↓↓↓
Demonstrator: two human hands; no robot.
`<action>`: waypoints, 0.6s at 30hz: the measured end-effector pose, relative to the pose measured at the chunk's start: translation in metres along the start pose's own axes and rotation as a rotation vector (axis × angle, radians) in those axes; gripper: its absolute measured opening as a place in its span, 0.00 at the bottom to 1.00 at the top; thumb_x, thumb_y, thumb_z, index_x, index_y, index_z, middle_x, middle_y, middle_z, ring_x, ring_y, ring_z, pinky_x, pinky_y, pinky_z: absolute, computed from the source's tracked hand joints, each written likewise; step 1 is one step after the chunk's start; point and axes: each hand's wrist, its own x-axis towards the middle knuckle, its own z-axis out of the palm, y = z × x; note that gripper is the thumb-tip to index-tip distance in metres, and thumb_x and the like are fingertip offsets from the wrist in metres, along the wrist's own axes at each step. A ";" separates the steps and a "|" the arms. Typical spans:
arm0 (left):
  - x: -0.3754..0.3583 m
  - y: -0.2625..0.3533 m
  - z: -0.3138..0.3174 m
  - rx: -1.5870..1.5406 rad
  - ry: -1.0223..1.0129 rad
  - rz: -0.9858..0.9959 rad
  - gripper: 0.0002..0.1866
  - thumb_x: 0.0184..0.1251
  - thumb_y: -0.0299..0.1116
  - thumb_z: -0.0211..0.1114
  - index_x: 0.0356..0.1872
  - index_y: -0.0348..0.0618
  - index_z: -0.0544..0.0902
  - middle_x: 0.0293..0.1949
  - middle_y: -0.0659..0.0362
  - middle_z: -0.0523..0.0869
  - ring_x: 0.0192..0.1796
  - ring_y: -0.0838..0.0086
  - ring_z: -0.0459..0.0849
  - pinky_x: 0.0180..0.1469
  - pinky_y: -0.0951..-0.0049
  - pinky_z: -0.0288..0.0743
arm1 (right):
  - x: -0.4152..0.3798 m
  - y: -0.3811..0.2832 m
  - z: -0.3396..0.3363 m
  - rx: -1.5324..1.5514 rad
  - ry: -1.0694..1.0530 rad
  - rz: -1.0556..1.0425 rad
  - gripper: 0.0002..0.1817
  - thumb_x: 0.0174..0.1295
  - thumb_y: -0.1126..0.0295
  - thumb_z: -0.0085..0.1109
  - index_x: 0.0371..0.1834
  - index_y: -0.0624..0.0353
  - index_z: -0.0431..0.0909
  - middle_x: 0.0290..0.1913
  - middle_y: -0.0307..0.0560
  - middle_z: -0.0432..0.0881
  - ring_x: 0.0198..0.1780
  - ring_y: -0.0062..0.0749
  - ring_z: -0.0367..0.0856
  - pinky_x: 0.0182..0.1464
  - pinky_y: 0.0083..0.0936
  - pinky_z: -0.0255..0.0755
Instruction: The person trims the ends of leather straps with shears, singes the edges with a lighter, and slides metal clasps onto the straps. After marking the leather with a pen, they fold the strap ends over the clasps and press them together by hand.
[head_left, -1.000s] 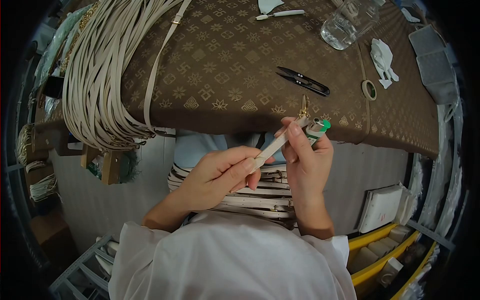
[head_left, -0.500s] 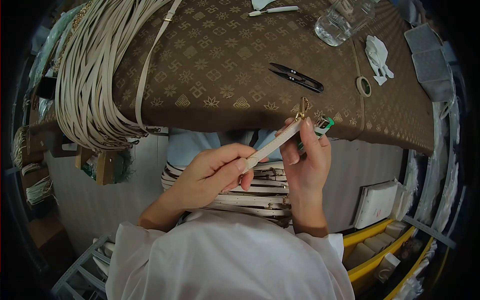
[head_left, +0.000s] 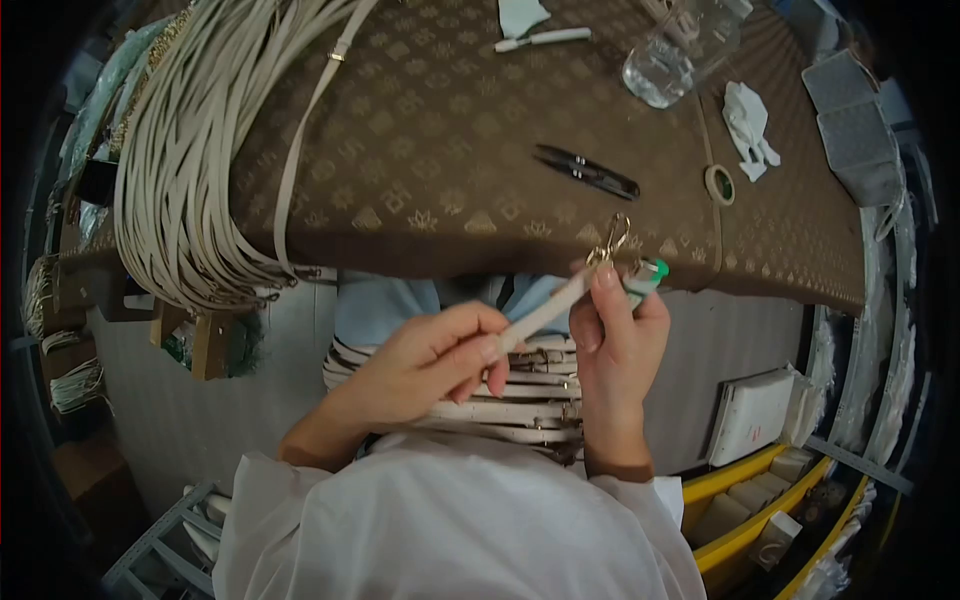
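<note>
A cream strap (head_left: 545, 314) with a gold clasp (head_left: 616, 236) stretches between my two hands. Its lower end is pinched in my left hand (head_left: 430, 362). Thumb and fingers of my right hand (head_left: 622, 335) close on the strap just below the clasp. That same hand also holds a lighter (head_left: 643, 280) with a green end and a metal top. On my lap, below the hands, lie several cream straps (head_left: 500, 410) with buckles. Black thread snips (head_left: 588, 172) rest on the brown patterned cloth beyond the clasp.
A thick bundle of cream straps (head_left: 180, 170) hangs over the table's left edge. On the tablecloth (head_left: 430, 130) are a white-handled tool (head_left: 543, 39), a clear jar (head_left: 668, 65), a tape roll (head_left: 719, 185) and crumpled white tissue (head_left: 748, 125). Yellow bins (head_left: 735, 540) stand at lower right.
The table and its objects sit slightly lower in view. The clasp has turned more upright and shifted a little right. Both hands keep their hold on the strap.
</note>
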 end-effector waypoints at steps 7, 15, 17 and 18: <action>-0.009 -0.012 -0.030 0.387 -0.204 0.041 0.13 0.65 0.32 0.50 0.45 0.34 0.75 0.29 0.59 0.79 0.25 0.79 0.73 0.29 0.79 0.68 | 0.019 -0.030 -0.098 0.226 0.326 -0.350 0.07 0.59 0.73 0.51 0.30 0.66 0.73 0.18 0.37 0.70 0.14 0.12 0.58 0.14 0.11 0.49; -0.062 -0.046 -0.075 0.371 -0.246 -0.214 0.11 0.64 0.33 0.54 0.42 0.38 0.78 0.21 0.61 0.76 0.23 0.80 0.72 0.27 0.80 0.67 | 0.035 -0.031 -0.136 0.020 0.537 -0.318 0.08 0.61 0.69 0.49 0.32 0.64 0.74 0.19 0.32 0.66 0.17 0.13 0.58 0.17 0.11 0.52; -0.073 -0.061 -0.082 0.395 -0.232 -0.267 0.10 0.62 0.33 0.55 0.40 0.39 0.79 0.23 0.60 0.78 0.24 0.79 0.74 0.29 0.80 0.68 | 0.043 -0.015 -0.154 -0.160 0.490 -0.342 0.08 0.61 0.70 0.49 0.33 0.64 0.73 0.19 0.33 0.67 0.17 0.13 0.59 0.18 0.11 0.53; -0.076 -0.070 -0.085 0.428 -0.238 -0.323 0.09 0.61 0.33 0.57 0.39 0.41 0.80 0.26 0.60 0.80 0.26 0.78 0.76 0.30 0.80 0.69 | 0.045 -0.007 -0.164 -0.247 0.468 -0.359 0.08 0.61 0.70 0.49 0.33 0.64 0.73 0.19 0.33 0.67 0.17 0.14 0.59 0.18 0.11 0.53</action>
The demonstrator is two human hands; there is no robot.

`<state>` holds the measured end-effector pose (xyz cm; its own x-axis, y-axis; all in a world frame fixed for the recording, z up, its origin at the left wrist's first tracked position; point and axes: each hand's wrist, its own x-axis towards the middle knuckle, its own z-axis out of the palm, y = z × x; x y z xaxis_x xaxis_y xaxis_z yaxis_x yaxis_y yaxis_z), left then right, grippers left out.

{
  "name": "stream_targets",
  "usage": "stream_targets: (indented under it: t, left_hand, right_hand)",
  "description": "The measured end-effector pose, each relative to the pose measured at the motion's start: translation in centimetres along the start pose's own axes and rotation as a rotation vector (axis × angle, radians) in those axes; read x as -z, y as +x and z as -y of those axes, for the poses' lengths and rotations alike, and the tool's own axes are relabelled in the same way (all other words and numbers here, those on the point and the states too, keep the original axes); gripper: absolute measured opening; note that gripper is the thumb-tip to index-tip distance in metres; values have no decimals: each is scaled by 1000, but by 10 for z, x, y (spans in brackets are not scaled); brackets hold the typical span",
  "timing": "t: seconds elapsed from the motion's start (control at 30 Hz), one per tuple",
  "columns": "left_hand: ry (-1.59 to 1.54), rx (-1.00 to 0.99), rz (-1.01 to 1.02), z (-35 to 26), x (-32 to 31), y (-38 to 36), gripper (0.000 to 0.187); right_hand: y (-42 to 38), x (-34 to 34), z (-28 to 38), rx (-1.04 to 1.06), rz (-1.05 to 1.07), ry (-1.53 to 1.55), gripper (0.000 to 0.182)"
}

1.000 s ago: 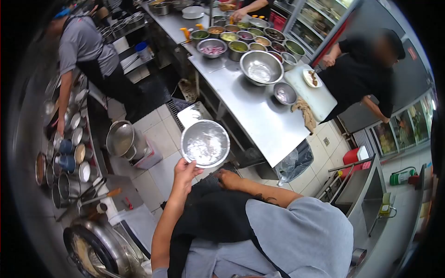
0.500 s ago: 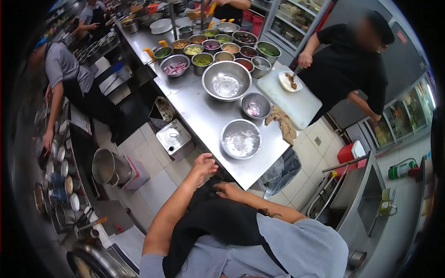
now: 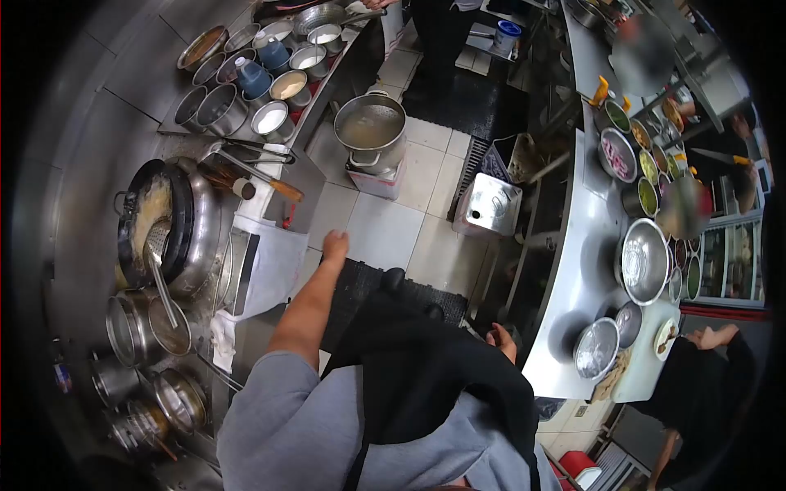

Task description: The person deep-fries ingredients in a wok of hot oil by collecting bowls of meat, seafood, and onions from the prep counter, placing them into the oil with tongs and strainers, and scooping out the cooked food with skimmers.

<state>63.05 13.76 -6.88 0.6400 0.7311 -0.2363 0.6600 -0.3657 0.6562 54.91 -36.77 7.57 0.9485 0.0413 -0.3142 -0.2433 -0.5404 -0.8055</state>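
Note:
My left hand [image 3: 335,246] hangs over the floor tiles, in front of the stove side, with its fingers curled and too small to read clearly. Low beside the steel table's edge is my right hand [image 3: 501,340], its fingers apart and nothing in them. To the left, a black wok [image 3: 184,221] holds bubbling oil, with a metal strainer [image 3: 156,239] resting in it. A white cloth [image 3: 274,263] hangs at the counter edge. A wooden-handled utensil [image 3: 286,190] lies above that cloth.
A big pot [image 3: 370,131] stands on a floor box. A square metal tin [image 3: 489,204] is near the steel table [image 3: 553,327], which bears bowls [image 3: 644,262]. Pots [image 3: 182,398] stand lower left. A person [image 3: 704,376] is at the right; another [image 3: 434,33] stands ahead.
The view has swung left toward the stove, and the table now lies on the right. My hands have moved farther apart.

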Motion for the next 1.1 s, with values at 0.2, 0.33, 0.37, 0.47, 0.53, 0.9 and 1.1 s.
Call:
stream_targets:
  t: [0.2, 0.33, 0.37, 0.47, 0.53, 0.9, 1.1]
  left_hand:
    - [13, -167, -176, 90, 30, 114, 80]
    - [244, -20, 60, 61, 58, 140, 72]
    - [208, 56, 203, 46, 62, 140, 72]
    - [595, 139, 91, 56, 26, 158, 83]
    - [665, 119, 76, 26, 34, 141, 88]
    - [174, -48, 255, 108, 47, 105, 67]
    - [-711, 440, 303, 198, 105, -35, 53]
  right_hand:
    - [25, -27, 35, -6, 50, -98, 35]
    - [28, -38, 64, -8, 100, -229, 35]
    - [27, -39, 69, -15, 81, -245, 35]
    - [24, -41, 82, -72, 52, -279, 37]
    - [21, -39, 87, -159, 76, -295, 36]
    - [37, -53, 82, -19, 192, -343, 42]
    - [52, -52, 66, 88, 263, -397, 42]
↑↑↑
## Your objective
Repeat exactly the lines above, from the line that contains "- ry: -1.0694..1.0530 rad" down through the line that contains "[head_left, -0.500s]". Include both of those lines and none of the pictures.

## Response area
  - ry: -1.0694..1.0530 rad
  - rz: -1.0556..1.0425 rad
  - gripper: 0.0002..0.1817
  - thumb_x: 0.0174..0.1295
  - thumb_y: -0.1126..0.0295
  - thumb_z: -0.0085..0.1109
  - index_x: 0.0371..0.1834
  - index_y: -0.0624..0.0353
  - index_z: -0.0431..0.0909
  - middle_x: 0.0290..0.1913
  - middle_y: -0.0307..0.0560
  - middle_z: -0.0432..0.0881
  - ring_x: 0.0198..0.1780
  - ring_y: -0.0062..0.0749
  - ring_z: -0.0367..0.0856
  - pinky_x: 0.0182..0.1464
  - pinky_y: 0.0083..0.0936
  - pinky_z: -0.0255..0.0755
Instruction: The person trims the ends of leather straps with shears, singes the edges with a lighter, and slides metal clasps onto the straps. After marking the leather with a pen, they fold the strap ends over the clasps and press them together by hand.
[head_left, -1.000s] 
[head_left, -0.500s] 

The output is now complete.